■ **The problem**
Exactly the lines from the start of the data through the line containing "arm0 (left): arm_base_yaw" should be output, with both ends kept and nothing added.

■ **Given data**
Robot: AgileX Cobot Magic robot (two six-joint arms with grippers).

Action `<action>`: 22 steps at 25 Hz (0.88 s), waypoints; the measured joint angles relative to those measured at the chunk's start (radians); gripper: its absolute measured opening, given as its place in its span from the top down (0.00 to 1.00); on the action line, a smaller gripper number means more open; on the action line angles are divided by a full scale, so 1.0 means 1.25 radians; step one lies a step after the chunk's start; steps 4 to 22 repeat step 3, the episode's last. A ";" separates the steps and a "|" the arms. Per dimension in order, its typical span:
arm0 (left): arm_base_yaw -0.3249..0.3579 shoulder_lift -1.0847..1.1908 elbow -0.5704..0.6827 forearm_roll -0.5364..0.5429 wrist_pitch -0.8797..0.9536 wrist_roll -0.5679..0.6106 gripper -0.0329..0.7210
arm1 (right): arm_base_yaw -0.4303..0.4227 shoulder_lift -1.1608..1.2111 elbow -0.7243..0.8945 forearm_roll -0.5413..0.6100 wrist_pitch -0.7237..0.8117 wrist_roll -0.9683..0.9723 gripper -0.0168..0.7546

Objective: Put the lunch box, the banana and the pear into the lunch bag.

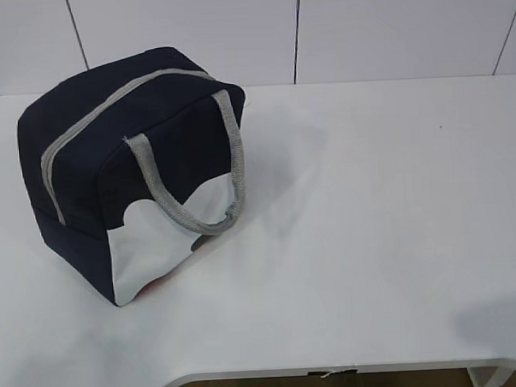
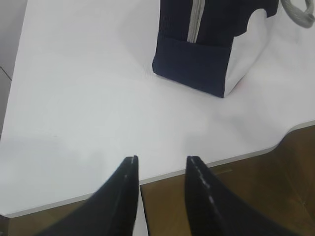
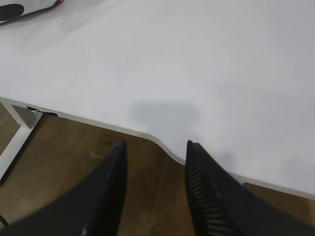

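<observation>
While both arms hang back over the table's near edge, the bag stands zipped at the left, ahead of the left jaws; right jaws lie farther off. Both sets gape, empty. Box and fruit are not visible.

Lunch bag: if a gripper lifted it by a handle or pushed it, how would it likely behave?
The lunch bag is fabric, so it would probably sag and flex rather than stay rigid. Its grey handle droops down the front, so it looks floppy and might slip between fingers. The bag sits on a broad base on the smooth table, so a low push would likely slide it rather than tip it.
</observation>
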 joint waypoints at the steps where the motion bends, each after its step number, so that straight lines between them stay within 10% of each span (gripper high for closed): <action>1: 0.000 0.000 0.000 0.000 0.000 0.000 0.63 | 0.000 0.000 0.000 0.000 0.000 0.000 0.56; 22: 0.000 0.000 0.000 0.000 0.000 0.000 0.63 | 0.000 0.000 0.000 0.000 0.000 0.000 0.56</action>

■ **Task result**
Robot: AgileX Cobot Magic robot (two six-joint arms with grippers).

Action `<action>`: 22 steps at 25 Hz (0.88 s), waypoints; the measured joint angles relative to those measured at the chunk's start (radians); gripper: its absolute measured opening, given as its place in its span from the top down (0.00 to 1.00); on the action line, a smaller gripper number means more open; on the action line angles are divided by a full scale, so 1.0 means 1.25 radians; step one lies a step after the chunk's start; steps 4 to 22 repeat step 3, the episode's last. A ";" separates the steps and a "|" the arms. Per dimension in order, its typical span:
arm0 (left): arm_base_yaw -0.3249..0.3579 shoulder_lift -1.0847..1.1908 elbow -0.5704..0.6827 forearm_roll -0.5364..0.5429 wrist_pitch -0.8797..0.9536 wrist_roll -0.5679..0.6106 gripper -0.0329..0.7210

Nothing else remains for the exercise.